The following points should be noted in the written code: 1. Whether to declare the return value as a reference of this type. Continuous value assignment is allowed only when a reference is returned. 2. Whether the input parameter is a constant reference. 3. Whether to release the existing memory of the instance. 4. Whether to judge whether the input parameter is the same as the current instance.

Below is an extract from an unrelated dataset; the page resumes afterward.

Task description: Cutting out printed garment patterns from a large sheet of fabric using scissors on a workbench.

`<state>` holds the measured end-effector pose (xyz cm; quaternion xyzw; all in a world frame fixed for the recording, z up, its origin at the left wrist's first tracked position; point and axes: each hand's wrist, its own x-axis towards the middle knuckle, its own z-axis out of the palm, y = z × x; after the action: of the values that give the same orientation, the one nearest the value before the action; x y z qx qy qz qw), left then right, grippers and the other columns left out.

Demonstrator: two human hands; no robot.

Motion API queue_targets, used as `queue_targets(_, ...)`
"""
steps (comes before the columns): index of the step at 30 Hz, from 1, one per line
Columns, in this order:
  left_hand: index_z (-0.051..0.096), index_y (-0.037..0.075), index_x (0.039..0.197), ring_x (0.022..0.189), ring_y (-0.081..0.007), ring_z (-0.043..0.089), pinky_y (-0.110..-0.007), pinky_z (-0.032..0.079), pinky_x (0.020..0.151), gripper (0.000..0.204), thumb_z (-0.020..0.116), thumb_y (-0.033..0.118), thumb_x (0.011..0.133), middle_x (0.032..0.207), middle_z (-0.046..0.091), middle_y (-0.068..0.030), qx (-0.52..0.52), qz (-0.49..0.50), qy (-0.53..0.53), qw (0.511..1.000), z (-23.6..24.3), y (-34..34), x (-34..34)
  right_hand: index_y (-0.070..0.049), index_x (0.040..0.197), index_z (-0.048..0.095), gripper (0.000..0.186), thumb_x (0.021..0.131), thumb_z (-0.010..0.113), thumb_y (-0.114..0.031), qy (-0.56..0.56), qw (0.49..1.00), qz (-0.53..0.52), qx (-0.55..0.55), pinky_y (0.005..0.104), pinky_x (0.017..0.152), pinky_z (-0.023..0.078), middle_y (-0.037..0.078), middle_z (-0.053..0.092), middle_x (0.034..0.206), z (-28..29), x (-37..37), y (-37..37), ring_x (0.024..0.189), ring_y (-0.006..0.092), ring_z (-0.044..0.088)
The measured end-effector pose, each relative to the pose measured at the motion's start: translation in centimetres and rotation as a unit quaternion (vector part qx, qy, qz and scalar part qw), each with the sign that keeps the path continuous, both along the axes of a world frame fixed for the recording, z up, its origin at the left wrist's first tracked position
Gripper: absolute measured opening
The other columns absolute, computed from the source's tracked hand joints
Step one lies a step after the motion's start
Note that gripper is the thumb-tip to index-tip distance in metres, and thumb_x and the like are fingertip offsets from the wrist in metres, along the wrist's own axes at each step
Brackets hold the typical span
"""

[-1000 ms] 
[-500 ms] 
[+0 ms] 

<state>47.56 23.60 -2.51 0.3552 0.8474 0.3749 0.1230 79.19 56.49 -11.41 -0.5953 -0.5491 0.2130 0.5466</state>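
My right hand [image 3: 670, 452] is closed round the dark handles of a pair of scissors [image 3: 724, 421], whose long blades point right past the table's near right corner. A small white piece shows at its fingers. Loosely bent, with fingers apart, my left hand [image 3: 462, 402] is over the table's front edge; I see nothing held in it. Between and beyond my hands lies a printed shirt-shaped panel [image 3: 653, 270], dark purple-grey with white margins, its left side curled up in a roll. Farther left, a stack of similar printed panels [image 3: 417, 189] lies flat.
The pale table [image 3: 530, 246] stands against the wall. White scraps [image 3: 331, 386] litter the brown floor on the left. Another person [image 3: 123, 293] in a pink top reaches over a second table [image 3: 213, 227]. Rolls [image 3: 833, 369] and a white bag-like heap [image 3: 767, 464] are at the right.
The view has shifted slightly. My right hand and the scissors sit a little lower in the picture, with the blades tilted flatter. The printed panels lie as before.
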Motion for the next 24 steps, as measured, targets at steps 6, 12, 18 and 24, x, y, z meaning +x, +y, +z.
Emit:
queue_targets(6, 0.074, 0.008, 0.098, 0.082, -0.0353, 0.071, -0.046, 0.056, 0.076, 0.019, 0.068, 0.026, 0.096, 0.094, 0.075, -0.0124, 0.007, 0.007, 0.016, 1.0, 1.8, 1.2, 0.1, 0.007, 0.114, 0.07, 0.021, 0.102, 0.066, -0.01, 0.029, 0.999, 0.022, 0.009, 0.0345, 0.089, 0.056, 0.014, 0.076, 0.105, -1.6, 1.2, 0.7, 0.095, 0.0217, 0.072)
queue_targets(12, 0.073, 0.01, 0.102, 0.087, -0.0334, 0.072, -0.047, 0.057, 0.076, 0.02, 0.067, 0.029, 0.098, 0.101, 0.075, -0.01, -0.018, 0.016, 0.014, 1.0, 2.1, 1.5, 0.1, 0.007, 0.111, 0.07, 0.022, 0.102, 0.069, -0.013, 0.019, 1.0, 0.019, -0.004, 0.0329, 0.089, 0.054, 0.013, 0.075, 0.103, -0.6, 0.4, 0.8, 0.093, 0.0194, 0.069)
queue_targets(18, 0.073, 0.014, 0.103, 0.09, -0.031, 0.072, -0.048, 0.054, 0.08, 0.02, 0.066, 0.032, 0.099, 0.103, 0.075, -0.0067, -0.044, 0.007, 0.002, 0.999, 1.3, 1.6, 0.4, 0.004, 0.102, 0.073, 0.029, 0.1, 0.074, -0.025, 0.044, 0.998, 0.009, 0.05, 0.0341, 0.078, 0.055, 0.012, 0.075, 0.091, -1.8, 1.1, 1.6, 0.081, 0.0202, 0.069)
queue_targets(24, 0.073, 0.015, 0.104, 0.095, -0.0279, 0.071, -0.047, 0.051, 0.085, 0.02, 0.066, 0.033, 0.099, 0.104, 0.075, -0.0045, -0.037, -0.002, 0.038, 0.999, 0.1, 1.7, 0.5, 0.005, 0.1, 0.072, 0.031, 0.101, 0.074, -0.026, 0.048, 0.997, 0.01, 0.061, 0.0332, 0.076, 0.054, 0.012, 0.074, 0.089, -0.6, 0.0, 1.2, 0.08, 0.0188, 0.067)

CMyString& CMyString::operator=(const CMyString &str){if(this==&str)return *this ;delete []m_data;  m_data=NULL;m_data=new char[strlen(str.m_data)+1];strcpy(m_data,str.m_data);return *this;}

But this is not a perfect code.

Refer to clause 11 in Objective C ++. If new char causes an exception, cmystring will eventually hold a pointer to a deleted char [], which is harmful, you cannot safely delete them, or even securely read them. The only security thing you can do for them is to make a lot of debugging to find out the root cause of the error. To avoid exceptions, make the following changes to the Code:

CMyString& CMyString::operator=(const CMyString &str){if(this!=&str){CMyString strTemp(str);char *ptemp=strTemp.m_data;strTemp.m_data=m_data;m_data=ptemp;}return *this;}

Create a temporary instance strtemp, and then exchange strtemp. m_data with m_data of the instance. Strtemp is a local variable. When the program runs outside the if clause, it automatically calls the destructor, which is equivalent to releasing the memory of the previous instance using the destructor.